» **What is being asked**
Starting at the line with "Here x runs" and going on through the line with "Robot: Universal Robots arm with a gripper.", reproduce each line in the records below exactly and nothing more.

» **Supplied material**

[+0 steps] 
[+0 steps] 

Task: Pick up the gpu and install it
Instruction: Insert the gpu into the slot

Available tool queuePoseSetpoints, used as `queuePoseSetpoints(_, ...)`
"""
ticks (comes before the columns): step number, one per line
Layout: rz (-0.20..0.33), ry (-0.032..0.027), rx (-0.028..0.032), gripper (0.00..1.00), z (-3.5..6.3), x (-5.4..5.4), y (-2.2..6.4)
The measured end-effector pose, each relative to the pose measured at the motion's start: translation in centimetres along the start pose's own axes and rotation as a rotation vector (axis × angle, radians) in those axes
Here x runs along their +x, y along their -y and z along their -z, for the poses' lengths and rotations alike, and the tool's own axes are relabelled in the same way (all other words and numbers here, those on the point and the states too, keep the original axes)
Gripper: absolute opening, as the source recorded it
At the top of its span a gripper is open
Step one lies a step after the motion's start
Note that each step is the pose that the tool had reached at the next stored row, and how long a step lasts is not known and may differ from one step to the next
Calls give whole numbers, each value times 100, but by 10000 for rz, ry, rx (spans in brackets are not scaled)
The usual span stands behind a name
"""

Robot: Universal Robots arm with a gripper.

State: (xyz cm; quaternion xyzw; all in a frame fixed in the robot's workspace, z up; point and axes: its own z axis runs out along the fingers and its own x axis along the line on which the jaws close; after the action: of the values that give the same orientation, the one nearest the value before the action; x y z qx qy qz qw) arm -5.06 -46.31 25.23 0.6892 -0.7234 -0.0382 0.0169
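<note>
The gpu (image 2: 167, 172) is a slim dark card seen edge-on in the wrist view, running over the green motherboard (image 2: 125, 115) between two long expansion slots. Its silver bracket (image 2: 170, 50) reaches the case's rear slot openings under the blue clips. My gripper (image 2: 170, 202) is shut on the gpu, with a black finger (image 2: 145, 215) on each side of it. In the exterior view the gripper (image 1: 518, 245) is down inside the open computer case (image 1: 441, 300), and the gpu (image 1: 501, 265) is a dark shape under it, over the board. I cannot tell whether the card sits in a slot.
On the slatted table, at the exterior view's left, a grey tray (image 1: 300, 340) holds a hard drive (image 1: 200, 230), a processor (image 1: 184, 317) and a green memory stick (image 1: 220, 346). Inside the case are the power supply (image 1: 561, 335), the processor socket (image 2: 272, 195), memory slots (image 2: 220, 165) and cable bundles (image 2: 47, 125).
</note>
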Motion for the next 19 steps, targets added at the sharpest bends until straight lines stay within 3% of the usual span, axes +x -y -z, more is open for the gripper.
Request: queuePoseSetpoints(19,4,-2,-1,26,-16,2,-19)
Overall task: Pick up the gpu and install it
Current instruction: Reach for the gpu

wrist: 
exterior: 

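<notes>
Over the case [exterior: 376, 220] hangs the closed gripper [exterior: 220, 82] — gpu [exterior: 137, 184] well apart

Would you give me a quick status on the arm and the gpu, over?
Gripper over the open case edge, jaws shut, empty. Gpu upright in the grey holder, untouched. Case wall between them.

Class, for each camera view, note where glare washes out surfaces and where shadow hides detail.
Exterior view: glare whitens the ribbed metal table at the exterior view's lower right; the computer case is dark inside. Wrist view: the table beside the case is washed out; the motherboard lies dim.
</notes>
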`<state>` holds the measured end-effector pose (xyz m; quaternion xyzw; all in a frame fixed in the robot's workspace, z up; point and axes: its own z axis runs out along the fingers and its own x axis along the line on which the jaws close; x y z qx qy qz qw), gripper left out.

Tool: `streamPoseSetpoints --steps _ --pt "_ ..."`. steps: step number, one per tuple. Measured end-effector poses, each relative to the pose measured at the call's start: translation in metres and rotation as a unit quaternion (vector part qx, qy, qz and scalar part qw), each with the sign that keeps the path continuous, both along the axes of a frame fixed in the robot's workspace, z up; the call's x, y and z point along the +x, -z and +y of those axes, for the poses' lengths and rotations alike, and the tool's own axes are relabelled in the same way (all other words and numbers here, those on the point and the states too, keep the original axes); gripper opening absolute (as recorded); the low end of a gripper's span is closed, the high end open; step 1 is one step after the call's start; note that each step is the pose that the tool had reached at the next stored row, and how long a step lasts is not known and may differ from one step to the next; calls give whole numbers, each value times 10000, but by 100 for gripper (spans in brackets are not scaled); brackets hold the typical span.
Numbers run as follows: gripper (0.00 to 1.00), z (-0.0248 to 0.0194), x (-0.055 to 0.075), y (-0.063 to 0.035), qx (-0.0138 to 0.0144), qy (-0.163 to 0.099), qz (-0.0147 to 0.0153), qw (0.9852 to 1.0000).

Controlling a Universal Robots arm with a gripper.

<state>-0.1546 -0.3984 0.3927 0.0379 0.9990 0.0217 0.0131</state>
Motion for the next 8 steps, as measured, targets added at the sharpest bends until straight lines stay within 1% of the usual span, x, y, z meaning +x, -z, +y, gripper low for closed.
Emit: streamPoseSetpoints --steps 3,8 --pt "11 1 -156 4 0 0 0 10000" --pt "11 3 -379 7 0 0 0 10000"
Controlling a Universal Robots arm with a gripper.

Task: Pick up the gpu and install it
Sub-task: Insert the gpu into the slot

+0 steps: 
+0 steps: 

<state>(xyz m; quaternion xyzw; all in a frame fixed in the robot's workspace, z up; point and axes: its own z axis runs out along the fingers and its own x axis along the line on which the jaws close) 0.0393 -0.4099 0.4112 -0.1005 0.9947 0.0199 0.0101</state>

» **Expected answer**
Here x runs along their +x, y along their -y and z along their -z, for the poses' lengths and rotations alike, and the tool's own axes are relabelled in the same way (all other words and numbers here, those on the point and the states too, keep the original axes)
Gripper: absolute opening, as the source recorded it
At the top of its span a gripper is open
Step one lies a step after the motion's start
Note that each step is the pose that the tool had reached at the next stored row, and how long a step lasts is not known and may differ from one step to the next
Calls give whole numbers, each value times 100, but by 10000 for rz, ry, rx (spans in brackets are not scaled)
The usual span stands behind a name
"""

Robot: Universal Robots arm with a gripper.

There is no more to this output.